However, merchant energy earnings benefited from improved results
in the retail marketing portion of the merchant energy segment from
increased commercial and industrial electric and natural gas sales.
Retail marketing earned $4.9 million in 2004, compared to a loss of
$1.8 million in 2003. Energy services earnings decreased by $4.9 million
in 2004 from 2003 due primarily to losses on a construction contract.
Parent and Other: Losses unrelated to the Utility Group and NU
Enterprises totaled $23.9 million in 2004, compared with a loss of
$12.7 million in 2003 and income of $7 million in 2002. The higher
losses in 2004 were mostly attributable to investment write-downs
related to NU’s investments in a fuel cell development company and
a telecommunications company and due to higher interest expenses.
The higher losses in 2003 were mostly attributable to the negative
$4.7 million cumulative effect of an accounting change associated
with the adoption of FIN 46 recorded in 2003 and to Seabrook related
gains recorded in 2002.
Future Outlook
Utility Group: The Utility Group estimates that it will earn between
$1.22 per share and $1.30 per share in 2005. That range reflects
earnings of between $0.96 per share and $1.00 per share in the
regulated distribution and generation business and between
$0.26 per share and $0.30 per share in the transmission business.
NU Enterprises: The earnings of NU Enterprises will be impacted by
many factors, including the amount of asset impairments or losses
on disposals that could result from the decision to exit the wholesale
marketing business and explore ways to divest the energy services
segment, the mark-to-market loss that may result from the application
of mark-to-market accounting to certain wholesale marketing contracts
until those contracts are sold or until the commodities are delivered,
and other closure costs. Accordingly, NU will not be providing NU
Enterprises or NU consolidated 2005 earnings guidance.
Parent and Other: Parent and other costs, primarily related to interest
expense, are estimated to total between $0.08 per share and
$0.13 per share in 2005.
Strategic Overview
The company has identified significant investment requirements in the
Utility Group transmission and distribution businesses and expects to
invest more than $3.7 billion in regulated electric and natural gas
infrastructure from 2005 through 2009.
Based on current projections, NU expects that the need to invest heavily
in regulated infrastructure to meet reliability requirements and customer
growth will cause NU’s Utility Group distribution and generation rate
base to rise from $2.5 billion in 2004 to nearly $3.9 billion by the end
of 2009. Based on currently projected expenditures and capital project
completion dates, NU expects that the same factors will increase NU’s
Utility Group transmission rate base from approximately $460 million
in 2004 to approximately $1.7 billion by the end of 2009.

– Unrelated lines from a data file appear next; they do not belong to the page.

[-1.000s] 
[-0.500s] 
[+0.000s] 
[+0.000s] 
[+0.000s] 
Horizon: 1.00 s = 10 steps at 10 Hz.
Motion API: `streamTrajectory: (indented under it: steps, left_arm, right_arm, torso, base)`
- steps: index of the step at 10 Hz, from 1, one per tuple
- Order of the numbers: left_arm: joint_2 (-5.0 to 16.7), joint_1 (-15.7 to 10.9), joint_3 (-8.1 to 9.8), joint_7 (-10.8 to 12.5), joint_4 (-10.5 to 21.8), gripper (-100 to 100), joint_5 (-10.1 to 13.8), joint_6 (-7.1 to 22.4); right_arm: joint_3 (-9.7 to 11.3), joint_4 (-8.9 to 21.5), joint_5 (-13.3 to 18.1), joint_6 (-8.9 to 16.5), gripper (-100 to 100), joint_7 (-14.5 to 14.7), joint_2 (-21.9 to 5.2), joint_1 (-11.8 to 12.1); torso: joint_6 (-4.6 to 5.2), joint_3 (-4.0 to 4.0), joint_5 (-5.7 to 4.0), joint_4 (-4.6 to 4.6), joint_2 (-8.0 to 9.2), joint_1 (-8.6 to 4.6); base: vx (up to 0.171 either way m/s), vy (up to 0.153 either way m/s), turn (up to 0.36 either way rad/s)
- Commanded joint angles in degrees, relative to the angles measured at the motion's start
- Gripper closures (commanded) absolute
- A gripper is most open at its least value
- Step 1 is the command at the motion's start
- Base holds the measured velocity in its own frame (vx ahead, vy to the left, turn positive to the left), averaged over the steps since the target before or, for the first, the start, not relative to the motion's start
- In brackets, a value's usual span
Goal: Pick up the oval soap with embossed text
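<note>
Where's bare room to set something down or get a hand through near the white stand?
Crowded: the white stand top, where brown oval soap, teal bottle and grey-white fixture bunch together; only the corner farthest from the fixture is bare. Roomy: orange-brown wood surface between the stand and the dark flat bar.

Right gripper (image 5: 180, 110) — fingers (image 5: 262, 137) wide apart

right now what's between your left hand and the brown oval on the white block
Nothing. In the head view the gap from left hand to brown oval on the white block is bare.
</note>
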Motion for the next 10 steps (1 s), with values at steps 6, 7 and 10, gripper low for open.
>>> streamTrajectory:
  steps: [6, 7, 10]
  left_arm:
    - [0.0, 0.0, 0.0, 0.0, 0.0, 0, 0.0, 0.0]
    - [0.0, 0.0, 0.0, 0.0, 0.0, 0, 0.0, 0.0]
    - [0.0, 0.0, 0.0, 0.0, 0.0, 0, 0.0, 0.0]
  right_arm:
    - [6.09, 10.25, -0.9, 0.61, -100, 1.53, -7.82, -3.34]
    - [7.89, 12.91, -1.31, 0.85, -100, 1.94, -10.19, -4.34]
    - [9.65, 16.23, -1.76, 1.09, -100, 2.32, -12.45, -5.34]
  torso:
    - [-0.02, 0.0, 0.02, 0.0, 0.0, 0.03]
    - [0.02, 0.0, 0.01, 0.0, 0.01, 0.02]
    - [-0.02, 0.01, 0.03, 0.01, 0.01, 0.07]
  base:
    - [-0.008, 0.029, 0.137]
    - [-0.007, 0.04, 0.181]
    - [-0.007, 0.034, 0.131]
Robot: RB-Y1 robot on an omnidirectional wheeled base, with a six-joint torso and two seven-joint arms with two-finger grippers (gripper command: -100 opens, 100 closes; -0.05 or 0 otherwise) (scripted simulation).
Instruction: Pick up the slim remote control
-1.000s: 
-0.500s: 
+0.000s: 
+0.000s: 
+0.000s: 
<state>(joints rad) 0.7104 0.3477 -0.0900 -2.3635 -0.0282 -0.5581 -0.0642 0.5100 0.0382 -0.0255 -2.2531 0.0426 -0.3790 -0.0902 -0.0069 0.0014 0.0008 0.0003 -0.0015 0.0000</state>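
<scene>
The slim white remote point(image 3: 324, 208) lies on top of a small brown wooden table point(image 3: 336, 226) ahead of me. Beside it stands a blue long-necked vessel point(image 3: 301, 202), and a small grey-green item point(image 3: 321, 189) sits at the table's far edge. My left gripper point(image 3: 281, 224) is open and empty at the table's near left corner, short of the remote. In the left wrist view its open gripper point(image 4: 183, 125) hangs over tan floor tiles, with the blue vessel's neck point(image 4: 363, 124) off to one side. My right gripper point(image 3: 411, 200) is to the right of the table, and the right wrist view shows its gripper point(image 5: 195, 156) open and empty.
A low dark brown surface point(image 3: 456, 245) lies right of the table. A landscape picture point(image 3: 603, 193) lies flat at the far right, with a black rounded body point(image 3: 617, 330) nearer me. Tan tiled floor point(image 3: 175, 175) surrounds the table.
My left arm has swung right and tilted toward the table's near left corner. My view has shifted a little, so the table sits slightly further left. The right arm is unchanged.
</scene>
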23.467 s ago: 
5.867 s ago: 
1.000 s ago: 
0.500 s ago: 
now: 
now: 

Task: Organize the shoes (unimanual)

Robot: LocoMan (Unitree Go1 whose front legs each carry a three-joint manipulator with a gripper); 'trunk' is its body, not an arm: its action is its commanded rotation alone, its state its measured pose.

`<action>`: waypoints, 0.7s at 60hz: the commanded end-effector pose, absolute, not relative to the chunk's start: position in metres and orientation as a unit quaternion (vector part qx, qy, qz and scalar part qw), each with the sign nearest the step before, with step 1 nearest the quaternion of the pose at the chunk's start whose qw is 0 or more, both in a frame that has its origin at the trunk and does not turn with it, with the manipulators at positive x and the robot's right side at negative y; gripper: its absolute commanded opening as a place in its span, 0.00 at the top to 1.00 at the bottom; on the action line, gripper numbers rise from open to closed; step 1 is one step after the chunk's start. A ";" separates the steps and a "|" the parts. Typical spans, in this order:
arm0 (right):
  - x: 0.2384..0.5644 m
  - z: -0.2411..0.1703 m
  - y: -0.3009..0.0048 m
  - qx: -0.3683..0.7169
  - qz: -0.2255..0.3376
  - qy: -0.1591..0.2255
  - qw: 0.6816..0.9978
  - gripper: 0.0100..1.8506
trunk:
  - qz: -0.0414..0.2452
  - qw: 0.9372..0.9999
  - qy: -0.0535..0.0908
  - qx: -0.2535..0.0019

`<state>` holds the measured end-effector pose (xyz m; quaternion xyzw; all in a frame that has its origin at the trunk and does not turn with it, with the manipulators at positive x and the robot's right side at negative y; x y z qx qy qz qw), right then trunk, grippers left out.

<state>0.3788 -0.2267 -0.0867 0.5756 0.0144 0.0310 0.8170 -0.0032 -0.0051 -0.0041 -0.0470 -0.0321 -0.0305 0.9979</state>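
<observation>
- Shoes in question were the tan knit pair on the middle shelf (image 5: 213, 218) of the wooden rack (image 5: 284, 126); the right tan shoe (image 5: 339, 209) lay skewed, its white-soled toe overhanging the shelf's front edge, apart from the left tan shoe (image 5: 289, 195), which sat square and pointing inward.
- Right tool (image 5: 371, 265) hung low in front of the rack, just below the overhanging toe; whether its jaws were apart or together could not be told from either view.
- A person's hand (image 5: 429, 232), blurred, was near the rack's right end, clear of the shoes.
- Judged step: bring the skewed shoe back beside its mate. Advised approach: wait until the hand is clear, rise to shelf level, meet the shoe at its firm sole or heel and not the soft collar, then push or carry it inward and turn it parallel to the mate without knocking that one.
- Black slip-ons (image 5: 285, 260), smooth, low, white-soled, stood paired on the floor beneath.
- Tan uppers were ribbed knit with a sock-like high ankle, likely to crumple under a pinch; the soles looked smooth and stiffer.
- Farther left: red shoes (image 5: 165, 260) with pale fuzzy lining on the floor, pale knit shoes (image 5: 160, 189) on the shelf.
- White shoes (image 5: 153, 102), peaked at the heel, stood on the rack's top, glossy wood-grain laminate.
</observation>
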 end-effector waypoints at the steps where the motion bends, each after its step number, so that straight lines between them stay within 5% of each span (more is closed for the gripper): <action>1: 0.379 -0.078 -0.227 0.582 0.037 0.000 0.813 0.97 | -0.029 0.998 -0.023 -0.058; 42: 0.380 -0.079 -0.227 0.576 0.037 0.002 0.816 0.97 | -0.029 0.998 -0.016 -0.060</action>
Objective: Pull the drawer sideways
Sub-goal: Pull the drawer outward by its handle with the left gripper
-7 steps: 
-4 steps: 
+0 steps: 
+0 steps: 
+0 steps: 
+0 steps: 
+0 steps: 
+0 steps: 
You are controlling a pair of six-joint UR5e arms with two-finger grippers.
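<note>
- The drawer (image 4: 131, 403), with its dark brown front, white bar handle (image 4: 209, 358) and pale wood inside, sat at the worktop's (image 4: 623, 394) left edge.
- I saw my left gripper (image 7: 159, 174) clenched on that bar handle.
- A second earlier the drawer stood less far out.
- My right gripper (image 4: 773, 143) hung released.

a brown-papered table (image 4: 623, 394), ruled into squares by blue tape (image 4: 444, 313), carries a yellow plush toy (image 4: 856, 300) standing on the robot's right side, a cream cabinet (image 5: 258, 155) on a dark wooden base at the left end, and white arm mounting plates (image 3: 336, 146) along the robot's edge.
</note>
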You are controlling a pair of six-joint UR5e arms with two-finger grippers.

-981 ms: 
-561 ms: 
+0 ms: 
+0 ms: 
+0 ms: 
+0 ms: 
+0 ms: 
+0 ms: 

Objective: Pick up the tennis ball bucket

NU Enterprises Business Review: On March 9, 2005, NU completed its previously
announced comprehensive review of each of NU Enterprises’ businesses,
in which a full range of alternative strategies was considered. That
review considered:
The impact of the increase in competition in the New England
wholesale energy markets over the last six months of 2004, which
has affected Select Energy’s profitability by reducing the number of
bids won and by reducing the margins on the bids that are won;
The potential growth of the retail business, which had a significant
improvement in earnings in 2004 and which serves a market that
NU believes to be growing;
The competitiveness and opportunities for increased value for the
1,443 MW of generation currently owned by NU Enterprises;
The strategic fit of the energy services businesses; and
The impact of any significant changes on NU as a whole.
As a result of the comprehensive review, NU has decided that NU
Enterprises will exit the wholesale marketing business. NU also concluded
that NU Enterprises’ energy services businesses are not central to
NU’s long-term strategy and do not meet the company’s expectations
of profitability. As a result, the company will explore ways to divest
those businesses in a manner that maximizes their value. Those
businesses include electrical, mechanical, telecommunications,
commercial plumbing, and performance contracting companies. NU will
retain its competitive generation and retail energy marketing businesses,
because it believes that the generation assets and retail business are
competitively positioned to create significant opportunities for those
businesses over the next several years.
NU has concluded that the wholesale merchant energy sector in the
power pools between Maine and Maryland is becoming increasingly
competitive and that NU Enterprises’ wholesale marketing business
will be unable to attain the profit margins necessary to generate
acceptable returns and cash flows. As a result, NU Enterprises will
explore a number of alternatives for exiting the wholesale marketing
business, including selling the wholesale franchise, selling existing
contracts, restructuring longer term contracts, and allowing shorter-
term contracts to expire without being renewed. In the interim, NU
Enterprises will only bid on new full requirements wholesale contracts
to improve the value of its book of business by reducing existing
electric positions.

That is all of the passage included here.